美緒の計画
「やったー!ありがとーー!」
懇願した末、あたしはこの女の子の家に泊まることができた。
「お世話になります」
「いいけど、親は心配しないの?」
女の子は不安そうな面持ちで尋ねてくる。
「大丈夫大丈夫」
とりあえず今日の寝床が確保できて一安心だ。
「で、あんた名前は?」
グラスのお茶をあおりながら、女の子は聞いたきた。
「あ、お互い自己紹介まだだったね」
「そういえばあたしも言ってなかったね。あたし三枝三玲」
「あたしは佐藤美緒」
「美緒ちゃんね、いくつなの」
「18歳」
「そうなんだ、あたしは19だよ。美緒ちゃん高校生?」
「…そうだけど、高校やめちゃった」
「…!……そうなの…。なんかごめんね」
三玲さんは気まずそうに目を伏せた。
「三玲さんは悪くないよ、謝らないで」
そう言ったけれど、三玲さんは気にしていて、軽くうつむいていた。全然深刻になる必要ないのになあ。
それから、三玲さんは遠回しに、親とうまくいってないのかとか、今は普段なにしているかとか、聞いてきたけど、あたしはうまくぼかしながら話した。

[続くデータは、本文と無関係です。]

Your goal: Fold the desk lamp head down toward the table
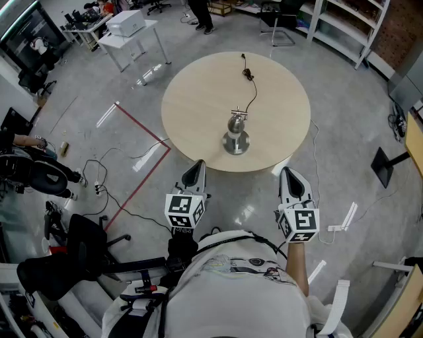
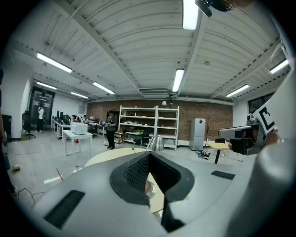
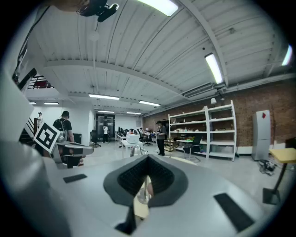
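Note:
A silver desk lamp stands on the near half of a round beige table, its head over its round base. Its black cable runs toward the far edge. Both grippers hover off the table's near edge, pointing at the lamp. My left gripper is shut and holds nothing; my right gripper also looks shut and holds nothing. In the left gripper view the lamp head rises just past the shut left gripper. In the right gripper view the lamp shows beyond the right gripper.
A white desk with a white box stands far left. Shelving lines the far right. A red tape line and cables lie on the floor left of the table. A black office chair sits near my left side. A person stands far off.

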A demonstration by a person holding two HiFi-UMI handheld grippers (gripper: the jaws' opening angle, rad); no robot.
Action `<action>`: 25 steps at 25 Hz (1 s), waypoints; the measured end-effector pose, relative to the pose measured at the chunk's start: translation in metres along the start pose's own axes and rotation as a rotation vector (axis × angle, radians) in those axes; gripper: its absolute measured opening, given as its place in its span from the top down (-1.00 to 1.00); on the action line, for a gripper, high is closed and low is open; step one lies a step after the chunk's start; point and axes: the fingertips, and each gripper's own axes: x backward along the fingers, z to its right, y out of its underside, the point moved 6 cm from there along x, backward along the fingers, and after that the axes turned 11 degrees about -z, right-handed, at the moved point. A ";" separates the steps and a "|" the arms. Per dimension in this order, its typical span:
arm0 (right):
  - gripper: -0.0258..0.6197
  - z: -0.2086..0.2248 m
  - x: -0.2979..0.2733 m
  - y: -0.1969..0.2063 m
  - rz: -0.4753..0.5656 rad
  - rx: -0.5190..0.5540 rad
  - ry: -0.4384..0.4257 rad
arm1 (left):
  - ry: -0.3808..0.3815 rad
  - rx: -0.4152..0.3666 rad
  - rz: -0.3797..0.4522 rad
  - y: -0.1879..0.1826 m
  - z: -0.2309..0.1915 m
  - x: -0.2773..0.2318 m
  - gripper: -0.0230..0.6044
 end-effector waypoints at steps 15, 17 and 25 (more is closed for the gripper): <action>0.91 -0.001 -0.001 0.004 -0.020 -0.008 0.004 | 0.012 -0.007 -0.010 -0.001 0.003 0.002 0.93; 0.91 0.000 0.000 0.005 -0.017 -0.023 0.000 | 0.011 -0.012 -0.011 -0.002 0.004 0.003 0.92; 0.91 0.009 -0.001 0.009 -0.016 -0.044 -0.006 | 0.000 -0.015 -0.028 0.001 0.014 0.000 0.93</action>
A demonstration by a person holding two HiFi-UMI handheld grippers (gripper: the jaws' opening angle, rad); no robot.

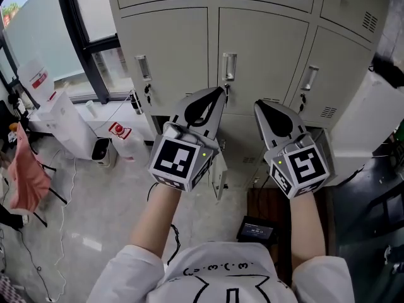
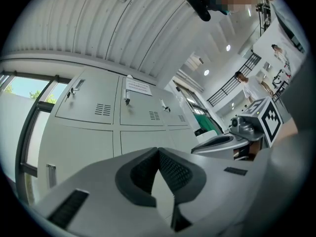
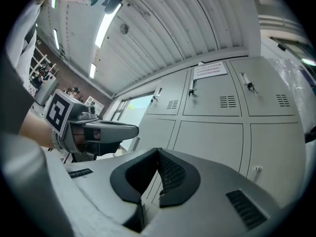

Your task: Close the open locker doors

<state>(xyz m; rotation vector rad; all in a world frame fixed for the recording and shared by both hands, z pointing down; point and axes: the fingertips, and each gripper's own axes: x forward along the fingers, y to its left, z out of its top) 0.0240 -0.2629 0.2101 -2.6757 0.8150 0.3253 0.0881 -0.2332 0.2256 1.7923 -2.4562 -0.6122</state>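
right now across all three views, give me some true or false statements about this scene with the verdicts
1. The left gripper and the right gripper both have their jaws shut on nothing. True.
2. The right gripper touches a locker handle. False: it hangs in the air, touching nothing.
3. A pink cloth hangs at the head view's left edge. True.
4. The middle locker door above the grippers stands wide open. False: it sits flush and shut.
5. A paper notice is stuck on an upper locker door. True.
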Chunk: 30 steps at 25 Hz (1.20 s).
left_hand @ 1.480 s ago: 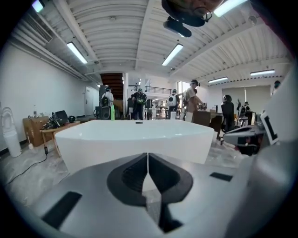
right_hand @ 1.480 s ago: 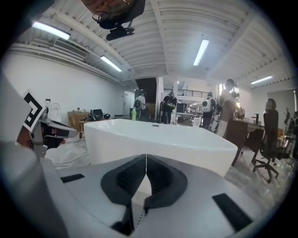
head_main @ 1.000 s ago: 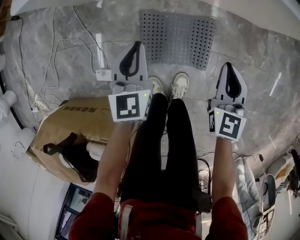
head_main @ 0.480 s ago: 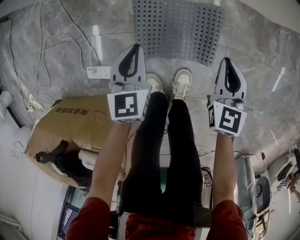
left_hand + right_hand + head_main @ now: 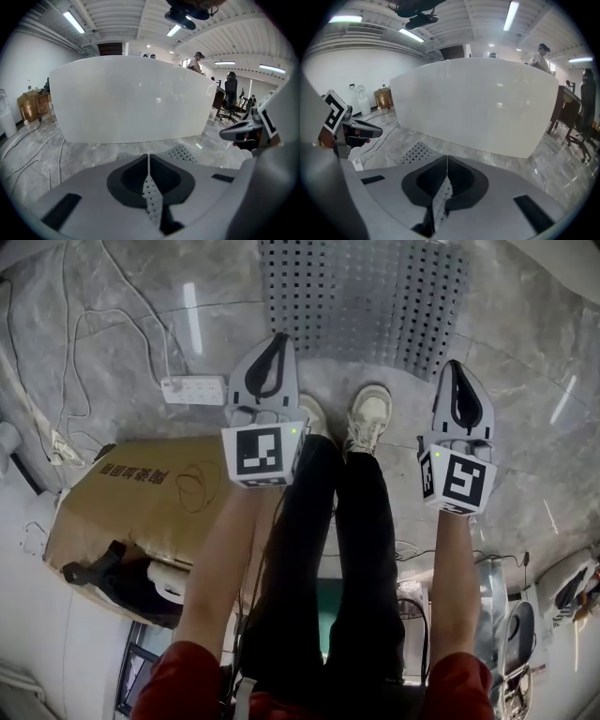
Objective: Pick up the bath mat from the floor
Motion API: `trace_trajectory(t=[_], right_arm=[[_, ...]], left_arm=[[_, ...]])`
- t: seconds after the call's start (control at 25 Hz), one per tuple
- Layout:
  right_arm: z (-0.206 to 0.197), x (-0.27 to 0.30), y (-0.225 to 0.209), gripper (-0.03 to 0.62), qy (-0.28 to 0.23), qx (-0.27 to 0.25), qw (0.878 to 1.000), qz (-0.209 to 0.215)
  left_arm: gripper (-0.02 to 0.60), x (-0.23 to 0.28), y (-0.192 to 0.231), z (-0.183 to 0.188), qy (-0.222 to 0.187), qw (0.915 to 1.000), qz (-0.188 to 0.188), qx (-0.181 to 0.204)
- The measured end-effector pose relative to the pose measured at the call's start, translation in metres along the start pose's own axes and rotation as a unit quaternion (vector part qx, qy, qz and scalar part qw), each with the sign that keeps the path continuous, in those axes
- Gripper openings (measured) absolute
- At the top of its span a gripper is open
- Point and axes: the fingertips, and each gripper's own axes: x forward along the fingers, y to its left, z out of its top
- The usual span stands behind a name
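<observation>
The grey bath mat [image 5: 366, 296], a flat rectangle dotted with rows of small holes, lies on the glossy veined marble floor [image 5: 122, 343] ahead of the shoes [image 5: 367, 418]. Left claw [image 5: 277, 339] and right claw [image 5: 454, 367] are both closed, empty.

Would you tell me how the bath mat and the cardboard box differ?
The bath mat is grey, flat and full of holes; the cardboard box is brown and bulky. The bath mat lies ahead of the shoes; the cardboard box sits at the person's left. Both rest on the marble floor.

One mat [image 5: 361, 296], two grippers [image 5: 277, 337] [image 5: 453, 364], one box [image 5: 155, 498]
</observation>
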Motion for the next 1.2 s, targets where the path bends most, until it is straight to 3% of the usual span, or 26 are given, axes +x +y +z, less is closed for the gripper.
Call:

お風呂をいただき、いざ寝るぞ、となったとき、時刻は夜中の1:30だった。かなり夜が更けた。
「ごめんね、パジャマ借りちゃって」
「替えの下着は持ってたってコトは、家出するつもりだったんだね」
「そういうことでいいから、もう寝よ!」
この女の子、もとい、三玲さん、家出家出ってうるさい!
「はいはい、おやすみ」
その言葉の3秒後、暗闇になった。三玲さんから与えられた布団にくるまりあたしは寝た。

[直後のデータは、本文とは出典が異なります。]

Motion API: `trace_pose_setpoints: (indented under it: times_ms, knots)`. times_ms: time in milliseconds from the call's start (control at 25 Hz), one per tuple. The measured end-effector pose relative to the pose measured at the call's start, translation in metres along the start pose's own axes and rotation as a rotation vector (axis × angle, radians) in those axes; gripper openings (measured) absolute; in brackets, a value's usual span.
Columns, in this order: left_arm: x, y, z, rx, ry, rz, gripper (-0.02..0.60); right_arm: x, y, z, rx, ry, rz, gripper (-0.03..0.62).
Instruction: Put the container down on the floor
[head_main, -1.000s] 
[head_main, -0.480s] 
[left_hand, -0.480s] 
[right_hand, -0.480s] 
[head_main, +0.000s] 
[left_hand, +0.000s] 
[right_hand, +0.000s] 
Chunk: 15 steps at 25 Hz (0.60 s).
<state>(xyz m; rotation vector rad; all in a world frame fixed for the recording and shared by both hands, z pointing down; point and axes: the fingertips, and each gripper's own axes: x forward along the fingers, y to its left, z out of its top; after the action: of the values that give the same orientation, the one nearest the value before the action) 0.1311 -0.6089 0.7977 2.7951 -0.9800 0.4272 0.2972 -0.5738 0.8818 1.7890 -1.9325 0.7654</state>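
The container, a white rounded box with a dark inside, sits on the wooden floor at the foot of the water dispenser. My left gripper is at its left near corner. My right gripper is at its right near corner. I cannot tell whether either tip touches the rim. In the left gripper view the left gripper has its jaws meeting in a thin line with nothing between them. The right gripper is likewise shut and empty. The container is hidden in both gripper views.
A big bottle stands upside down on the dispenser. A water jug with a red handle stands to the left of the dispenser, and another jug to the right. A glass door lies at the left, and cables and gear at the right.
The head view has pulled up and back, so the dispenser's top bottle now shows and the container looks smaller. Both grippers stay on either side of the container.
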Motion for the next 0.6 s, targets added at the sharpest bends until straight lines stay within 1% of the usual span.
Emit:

身元もロクにわからない人間を泊めてもいいなんて、三玲さんは心が広い。しかし、あたしが指摘するのもお門違いだが、三玲さんの危機管理能力は、低いだろう。
朝、目が覚めると、そこには誰もいなかった。
テーブルの上に書き置きと鍵が置いてあった。
『美緒ちゃんへ。
おはよう☆
あたしは仕事があるので先に出るね。
朝ごはんは冷蔵庫の中のものテキトーに
食べといて!炊飯器にご飯もあるよ☆
家を出るときはそこのカギで
とじまりしてね!
部屋を出たらカギはポストに
入れといてください。
ではまたね。
さみしかったらいつでもうちにきてね☆
三玲』
この内容から察するに、あたしはここに連泊できないようだ。今日も泊まりたいんだけど。困ったなあ。

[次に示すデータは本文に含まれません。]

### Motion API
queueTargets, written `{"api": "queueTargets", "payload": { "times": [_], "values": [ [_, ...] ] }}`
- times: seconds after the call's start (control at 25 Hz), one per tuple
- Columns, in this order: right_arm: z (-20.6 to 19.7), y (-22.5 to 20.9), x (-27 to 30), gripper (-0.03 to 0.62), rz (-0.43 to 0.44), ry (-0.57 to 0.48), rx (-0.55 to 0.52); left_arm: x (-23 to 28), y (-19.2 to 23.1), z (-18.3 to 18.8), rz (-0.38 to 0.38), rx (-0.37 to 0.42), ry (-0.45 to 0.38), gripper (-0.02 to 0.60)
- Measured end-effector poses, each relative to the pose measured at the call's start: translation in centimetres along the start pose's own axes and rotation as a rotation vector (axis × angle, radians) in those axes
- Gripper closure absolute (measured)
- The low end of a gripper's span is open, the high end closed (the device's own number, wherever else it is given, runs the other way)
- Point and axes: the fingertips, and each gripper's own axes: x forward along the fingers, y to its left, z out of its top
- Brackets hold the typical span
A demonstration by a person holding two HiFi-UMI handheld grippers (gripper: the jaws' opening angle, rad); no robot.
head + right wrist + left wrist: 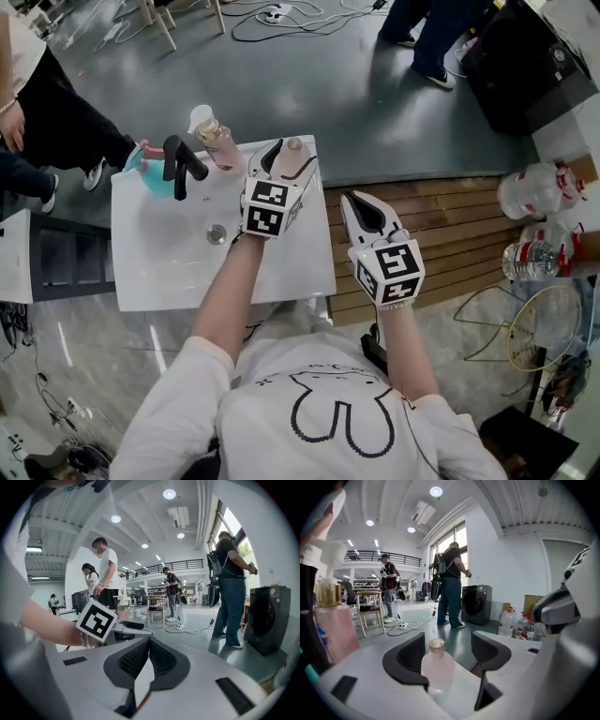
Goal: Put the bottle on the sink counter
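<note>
A small pink bottle (294,150) with a rose cap stands upright at the far right corner of the white sink counter (169,272). My left gripper (291,167) reaches over that corner with its jaws open around the bottle. In the left gripper view the bottle (437,667) stands between the black pads (408,660), close to the left one, with a clear gap to the right one. My right gripper (367,214) hangs shut and empty to the right of the sink, above the wooden slats. Its pads (161,658) meet in the right gripper view.
A black faucet (180,164), a pink pump bottle (214,139) and a turquoise bottle (155,176) stand at the counter's far left. Large water bottles (534,192) lie on the floor at right, by the wooden slats (450,234). People stand around, one at far left (56,112).
</note>
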Motion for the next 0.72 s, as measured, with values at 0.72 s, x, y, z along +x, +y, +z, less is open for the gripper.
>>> {"api": "queueTargets", "payload": {
  "times": [0.72],
  "values": [
    [4.0, 5.8, -4.6, 0.566, 0.047, -0.138, -0.077, -15.5, 0.2, 4.5, 0.126, 0.061, -0.208, 0.28]
  ]
}}
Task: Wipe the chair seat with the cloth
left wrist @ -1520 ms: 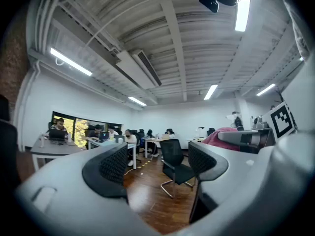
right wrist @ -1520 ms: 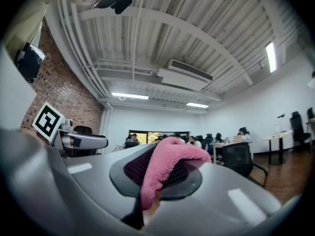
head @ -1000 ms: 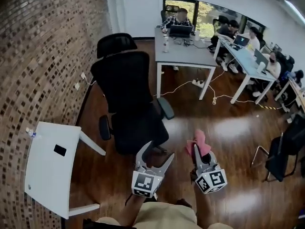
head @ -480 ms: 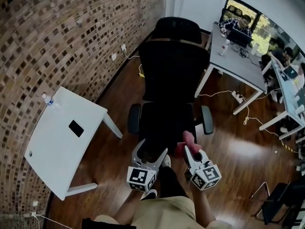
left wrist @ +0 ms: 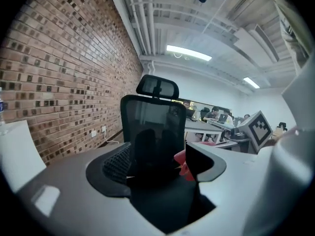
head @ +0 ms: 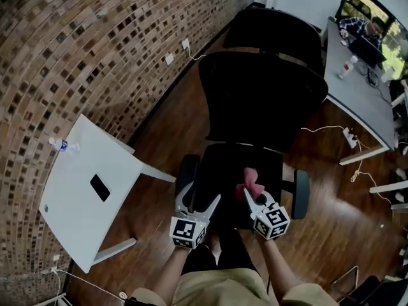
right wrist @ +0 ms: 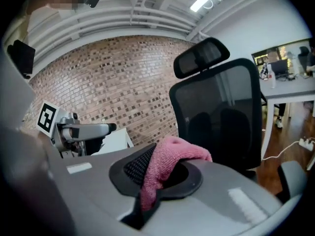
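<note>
A black office chair faces me; its seat (head: 237, 171) lies just ahead of both grippers and its mesh backrest (head: 261, 94) rises behind. My right gripper (head: 254, 195) is shut on a pink cloth (head: 249, 182), which hangs over the seat's front part. In the right gripper view the cloth (right wrist: 170, 161) bulges out between the jaws of the right gripper (right wrist: 162, 173). My left gripper (head: 199, 199) is open over the seat's front left; its jaws have just been closing a little, with nothing between them. The left gripper view shows the backrest (left wrist: 152, 127) and the cloth (left wrist: 181, 162) past its right jaw.
A white side table (head: 83, 190) with a black phone (head: 99, 187) and a small bottle (head: 60, 145) stands to the left, by the brick wall (head: 95, 43). The chair's armrests (head: 300, 194) flank the seat. At the back right are a grey desk (head: 357, 75) and floor cables (head: 349, 137).
Both grippers have come forward and down from short of the chair to the seat's front edge. The chair now fills the middle of the view. The cloth stays in the right gripper.
</note>
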Demonstrator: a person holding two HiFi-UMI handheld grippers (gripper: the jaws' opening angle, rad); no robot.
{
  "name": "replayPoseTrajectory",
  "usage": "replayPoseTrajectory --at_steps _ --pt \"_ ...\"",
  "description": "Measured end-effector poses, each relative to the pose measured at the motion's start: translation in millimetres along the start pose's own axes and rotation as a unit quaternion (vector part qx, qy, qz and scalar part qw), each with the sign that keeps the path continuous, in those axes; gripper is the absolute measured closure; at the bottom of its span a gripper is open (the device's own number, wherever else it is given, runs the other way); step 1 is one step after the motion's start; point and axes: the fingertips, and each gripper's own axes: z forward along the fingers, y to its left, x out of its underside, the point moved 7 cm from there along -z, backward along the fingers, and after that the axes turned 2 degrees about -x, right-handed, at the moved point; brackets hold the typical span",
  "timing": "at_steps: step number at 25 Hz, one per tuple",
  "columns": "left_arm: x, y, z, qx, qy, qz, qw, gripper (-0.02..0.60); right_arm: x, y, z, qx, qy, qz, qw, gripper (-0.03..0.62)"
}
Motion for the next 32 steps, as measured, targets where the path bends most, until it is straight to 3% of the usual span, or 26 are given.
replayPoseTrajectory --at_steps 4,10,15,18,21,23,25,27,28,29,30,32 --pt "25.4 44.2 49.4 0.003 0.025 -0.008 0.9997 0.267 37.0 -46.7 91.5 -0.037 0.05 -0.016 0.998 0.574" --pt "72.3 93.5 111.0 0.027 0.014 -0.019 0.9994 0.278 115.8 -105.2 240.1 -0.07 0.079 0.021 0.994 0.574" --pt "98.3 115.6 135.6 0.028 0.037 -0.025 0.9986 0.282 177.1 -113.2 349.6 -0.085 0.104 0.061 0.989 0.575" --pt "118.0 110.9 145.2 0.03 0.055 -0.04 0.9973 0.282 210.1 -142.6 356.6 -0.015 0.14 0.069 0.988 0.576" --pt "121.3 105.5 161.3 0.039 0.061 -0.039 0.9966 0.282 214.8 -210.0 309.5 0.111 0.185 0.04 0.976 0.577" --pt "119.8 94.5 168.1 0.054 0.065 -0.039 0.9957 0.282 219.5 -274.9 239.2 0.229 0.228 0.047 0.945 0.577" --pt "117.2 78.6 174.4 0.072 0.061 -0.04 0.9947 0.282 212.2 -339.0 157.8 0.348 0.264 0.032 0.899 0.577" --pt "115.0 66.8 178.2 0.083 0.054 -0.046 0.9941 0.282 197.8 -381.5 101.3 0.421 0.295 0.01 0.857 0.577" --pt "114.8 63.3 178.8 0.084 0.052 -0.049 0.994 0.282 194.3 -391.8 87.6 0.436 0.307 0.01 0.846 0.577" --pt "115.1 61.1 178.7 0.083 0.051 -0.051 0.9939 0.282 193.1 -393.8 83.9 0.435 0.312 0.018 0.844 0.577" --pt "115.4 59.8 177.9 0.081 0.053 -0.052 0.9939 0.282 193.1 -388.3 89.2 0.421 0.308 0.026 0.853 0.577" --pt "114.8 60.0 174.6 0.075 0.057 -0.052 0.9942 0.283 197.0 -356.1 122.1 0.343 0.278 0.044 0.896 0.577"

時計を見ると8:30だった。三玲さんはいつ部屋を出たのだろう。深く眠り込んでいたせいで、身支度している音も全く聞こえなかった。昨日は疲労が凄まじかった。
「お、ナットー!」
冷蔵庫を開けると、ナットーがあった。茶碗にご飯をよそい、ナットーを混ぜた。
「んー、ヤミーー!」
朝食を食べ終え、服に着替え、顔を洗う。
ただいま9:38。
「あー、三玲さん、何時に帰ってくるのかな~」
どんなに早く帰ってきても、午前中はまだ三玲さんも仕事中だろう。
ふとTVをつけてみる。朝の情報番組が放送されている。
ぼっーとしながら、それを見ていたら、ある注目すべきニュースに遭遇した。
「こ、これは…」
あたしは立ち上がり、戸締まりをして、部屋を出た。そして、TVをつけっ放しにしていたことを思い出して部屋に戻り、TVを消して、部屋から出た。
「よっーし!」
気合いを入れる。
そして駅へ向かう。
すべてあたしの思惑通り、事が運べばいいんだけど。